結構前に書いたものなので、今書くと文体も変わってるかと思います。改めて読み返したら「ここはこう表現した方がいいなぁ」とか「こうした方が面白いかも」とか思うところが一杯あるので、いつか書き直したい。

2020.8.10

 

   000


 大陸の大半を支配する帝国には世界最強と名高い騎士団が存在する。

 その騎士団では剣術、魔法共に優れた騎士には聖騎士の名が与えられる。

 聖騎士の中でも最高位の力を持つ『十騎士』と呼ばれる十人の英雄。

 更にその中でも最強の力を有し、十騎士の頂点、全騎士の将軍である『騎士王』を授かる者の名は――レイ・ルルシオン。


 その騎士王レイ・ルルシオンの右腕が斬り飛ばされた。


 帝国最強と謳われる聖騎士の右腕が奪われた。

 黒雲から雨が降り注ぐ中、彼の右肩口から夥しい量の鮮血を散らす。

 右手に握られながら宙を回っていた白銀の聖剣がザクリと音を立てて地に突き立つ。

 レイは聖剣が突き立った背後を徐に振り返る。

「……皆、どうして」

 彼の背後では十騎士と呼ばれている――呼ばれていた――九人の聖騎士の死体が無残な姿で転がっている。

 ――何故だ。

 と、どうしてこのような結末になったのか、レイには理解出来なかった。

 ――私達は、どこで間違ったのだろう。

 帝国の全兵力を以てしても、十騎士の全員が力を合わせても倒せない悪魔の存在。

 それも、たった一体の悪魔に全滅させられた現実が到底理解出来ない。

 右腕を斬り飛ばされた痛みを気にする余裕も無い。

 レイは視線を前に戻す。

 視線の先には、漆黒の樹を角のように双つ生やした黒い山羊頭に、人間のような肉付きに黒い獣毛に覆われた肢体の悪魔が暗澹とした空気を纏い、立っている。

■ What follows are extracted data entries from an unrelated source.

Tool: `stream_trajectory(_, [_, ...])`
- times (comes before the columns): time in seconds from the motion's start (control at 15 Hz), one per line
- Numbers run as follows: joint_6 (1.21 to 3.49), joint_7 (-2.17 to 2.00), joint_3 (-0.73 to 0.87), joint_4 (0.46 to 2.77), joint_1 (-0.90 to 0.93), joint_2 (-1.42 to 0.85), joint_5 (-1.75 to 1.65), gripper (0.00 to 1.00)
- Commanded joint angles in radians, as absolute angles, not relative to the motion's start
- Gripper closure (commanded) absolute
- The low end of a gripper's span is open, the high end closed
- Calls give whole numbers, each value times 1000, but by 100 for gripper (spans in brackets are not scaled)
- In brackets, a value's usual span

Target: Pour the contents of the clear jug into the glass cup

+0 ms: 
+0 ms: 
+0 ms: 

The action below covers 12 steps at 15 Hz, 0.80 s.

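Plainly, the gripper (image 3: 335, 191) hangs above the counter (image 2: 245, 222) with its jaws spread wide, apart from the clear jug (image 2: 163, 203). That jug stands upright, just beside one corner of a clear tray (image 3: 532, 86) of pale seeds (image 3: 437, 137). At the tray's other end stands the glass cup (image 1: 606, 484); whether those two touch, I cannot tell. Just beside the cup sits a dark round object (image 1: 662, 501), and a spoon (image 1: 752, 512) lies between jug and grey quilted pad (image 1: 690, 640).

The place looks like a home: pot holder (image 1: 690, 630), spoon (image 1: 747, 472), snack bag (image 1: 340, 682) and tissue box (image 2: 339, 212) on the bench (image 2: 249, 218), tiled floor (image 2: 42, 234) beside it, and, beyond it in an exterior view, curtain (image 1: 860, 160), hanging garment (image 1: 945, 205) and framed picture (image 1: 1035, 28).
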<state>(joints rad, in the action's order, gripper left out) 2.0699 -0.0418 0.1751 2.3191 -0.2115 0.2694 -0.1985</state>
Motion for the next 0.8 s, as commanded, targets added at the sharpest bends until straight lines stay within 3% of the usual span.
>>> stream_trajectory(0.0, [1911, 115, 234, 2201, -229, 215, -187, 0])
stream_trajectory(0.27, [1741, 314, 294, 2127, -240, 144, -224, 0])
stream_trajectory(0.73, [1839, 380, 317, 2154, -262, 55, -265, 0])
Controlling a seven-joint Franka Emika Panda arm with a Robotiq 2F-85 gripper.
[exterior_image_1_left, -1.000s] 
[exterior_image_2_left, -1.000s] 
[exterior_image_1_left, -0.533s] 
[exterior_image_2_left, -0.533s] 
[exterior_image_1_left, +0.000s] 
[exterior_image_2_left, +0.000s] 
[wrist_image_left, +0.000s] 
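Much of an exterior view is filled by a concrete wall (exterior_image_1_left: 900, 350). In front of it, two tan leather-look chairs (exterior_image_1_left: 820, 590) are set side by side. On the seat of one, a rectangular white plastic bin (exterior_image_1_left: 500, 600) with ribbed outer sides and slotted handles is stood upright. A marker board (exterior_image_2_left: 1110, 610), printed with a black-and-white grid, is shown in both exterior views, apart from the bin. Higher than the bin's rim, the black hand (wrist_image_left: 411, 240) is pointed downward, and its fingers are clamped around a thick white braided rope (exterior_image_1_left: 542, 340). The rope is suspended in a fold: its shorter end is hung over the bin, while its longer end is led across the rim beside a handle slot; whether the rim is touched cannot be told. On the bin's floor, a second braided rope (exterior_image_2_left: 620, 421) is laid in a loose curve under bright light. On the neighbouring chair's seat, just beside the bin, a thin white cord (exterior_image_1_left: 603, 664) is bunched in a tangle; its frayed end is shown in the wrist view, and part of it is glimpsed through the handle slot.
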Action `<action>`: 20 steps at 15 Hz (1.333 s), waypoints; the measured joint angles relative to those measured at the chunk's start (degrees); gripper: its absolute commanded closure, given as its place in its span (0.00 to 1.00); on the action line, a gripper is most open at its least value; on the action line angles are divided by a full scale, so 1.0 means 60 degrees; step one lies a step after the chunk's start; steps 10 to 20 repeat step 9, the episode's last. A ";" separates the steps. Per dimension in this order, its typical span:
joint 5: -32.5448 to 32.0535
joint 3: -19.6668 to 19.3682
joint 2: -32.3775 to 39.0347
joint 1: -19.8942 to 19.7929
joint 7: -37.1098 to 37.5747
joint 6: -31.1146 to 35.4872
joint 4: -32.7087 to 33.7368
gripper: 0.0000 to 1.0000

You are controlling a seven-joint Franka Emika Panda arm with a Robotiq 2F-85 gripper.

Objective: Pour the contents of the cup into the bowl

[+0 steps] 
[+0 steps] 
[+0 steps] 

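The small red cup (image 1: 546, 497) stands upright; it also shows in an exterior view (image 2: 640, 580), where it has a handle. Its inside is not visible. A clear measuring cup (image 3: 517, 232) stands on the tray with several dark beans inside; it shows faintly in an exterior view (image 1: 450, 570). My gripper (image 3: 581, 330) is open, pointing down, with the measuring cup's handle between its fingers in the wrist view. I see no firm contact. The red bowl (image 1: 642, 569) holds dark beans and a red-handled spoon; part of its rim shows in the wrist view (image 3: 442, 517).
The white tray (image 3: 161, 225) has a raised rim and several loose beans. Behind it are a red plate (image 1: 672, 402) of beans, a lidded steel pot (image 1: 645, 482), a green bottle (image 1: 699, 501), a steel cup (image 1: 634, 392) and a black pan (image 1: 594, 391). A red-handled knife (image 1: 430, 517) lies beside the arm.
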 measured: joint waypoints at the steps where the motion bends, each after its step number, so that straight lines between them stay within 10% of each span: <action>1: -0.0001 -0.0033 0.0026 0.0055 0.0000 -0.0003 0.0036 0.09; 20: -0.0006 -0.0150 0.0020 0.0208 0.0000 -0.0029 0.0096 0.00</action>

 不意に、その双角のように生やす漆黒の樹枝が一瞬で伸びるとレイの右眼を貫く。

 右眼を貫通させ、そのまま凄まじい力で放り投げる。彼の体は泥水を撒き散らしながら地を転がる。

 視界の右半分が暗黒に染まり、残りの左半分の視界も明滅を繰り返す。朦朧とする意識の中でもレイは 最後まで戦うことを諦めていない。

「俺は――まだ」

 と、声を漏らして立ち上がろうとしたが右腕を失っていることを忘れていた体は崩れるように倒れる。

 全身に力を入れても起き上がれない体。どうにか左目を動かすと、黒い山羊頭の悪魔が白銀の聖剣を引き抜き、そのまま立ち去っていく後姿を見る。

 帝国最高戦力を以てしても、人類と悪魔の全面戦争の結果は敗北。

 圧倒的な大敗。

 絶望的な戦力差。

 最初から勝てるはずが無かったのだ。

 それでも最後まで闘志を燃やし続けているレイ・ルルシオン騎士王の意識が遂に途絶えた。

 

 全面戦争に敗北した帝国は帝都を残し、最後の砦が陥落した。


 人類の希望は潰え、絶望と敗北の波に呑み込まれていく。刻々と人間の時代は終わりを迎えようとしていた。

 悪魔の軍勢は占領した砦へ――砦の役目を持つ小都市へ――引き返していく。

 奴らは十日もすれば進軍を再開するに違いない。

 人類に、帝国に残された防衛線は帝都を囲む壁のみ。つまり、全ての砦が陥落してしまったのだ。

残るは帝国の中心、帝都だけである。